***** Provided material

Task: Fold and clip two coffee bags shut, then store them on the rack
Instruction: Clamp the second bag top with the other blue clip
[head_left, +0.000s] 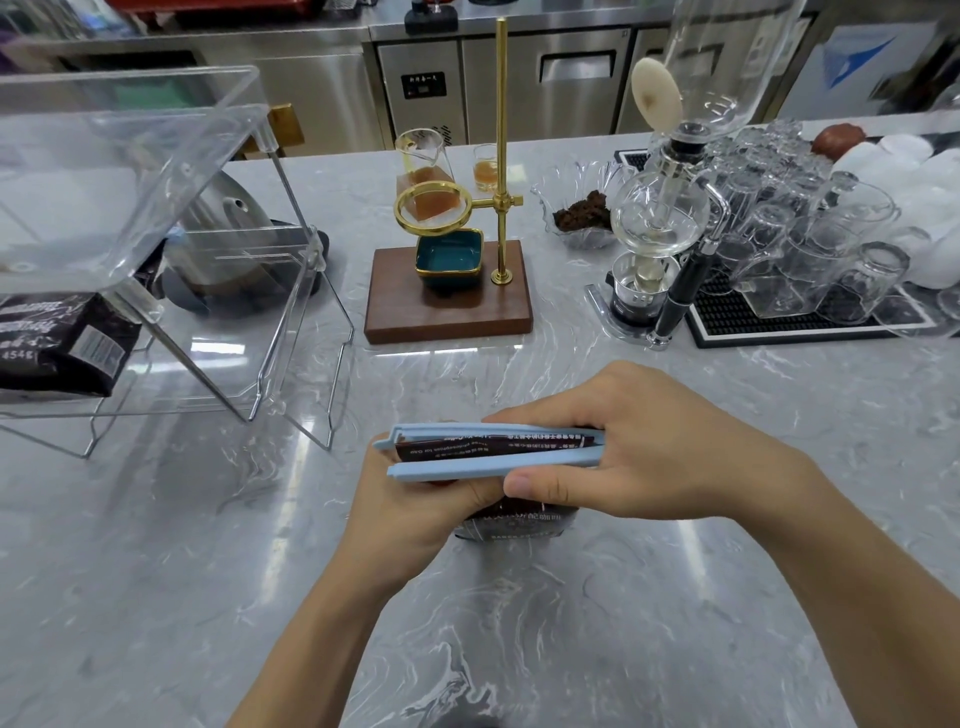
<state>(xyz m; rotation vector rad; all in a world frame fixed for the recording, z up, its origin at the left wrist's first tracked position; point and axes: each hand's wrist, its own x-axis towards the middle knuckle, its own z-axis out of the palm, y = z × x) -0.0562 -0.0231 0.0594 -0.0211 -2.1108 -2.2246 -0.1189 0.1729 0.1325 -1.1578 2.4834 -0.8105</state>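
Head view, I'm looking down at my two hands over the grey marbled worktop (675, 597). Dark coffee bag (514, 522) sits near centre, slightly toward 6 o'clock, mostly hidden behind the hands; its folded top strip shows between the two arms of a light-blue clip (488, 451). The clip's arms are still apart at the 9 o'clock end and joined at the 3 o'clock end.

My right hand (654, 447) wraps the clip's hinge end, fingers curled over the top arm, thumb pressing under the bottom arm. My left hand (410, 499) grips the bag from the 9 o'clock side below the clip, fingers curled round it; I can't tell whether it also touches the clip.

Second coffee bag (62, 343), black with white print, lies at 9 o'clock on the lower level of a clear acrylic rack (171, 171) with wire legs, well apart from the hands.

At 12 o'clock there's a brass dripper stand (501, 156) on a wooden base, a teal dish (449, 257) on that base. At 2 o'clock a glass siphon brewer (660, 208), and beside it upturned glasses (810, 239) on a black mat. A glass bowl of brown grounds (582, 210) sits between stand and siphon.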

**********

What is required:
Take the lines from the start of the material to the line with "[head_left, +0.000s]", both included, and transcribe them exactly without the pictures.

Solution below:
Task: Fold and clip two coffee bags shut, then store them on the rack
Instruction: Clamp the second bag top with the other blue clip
[head_left, +0.000s] 

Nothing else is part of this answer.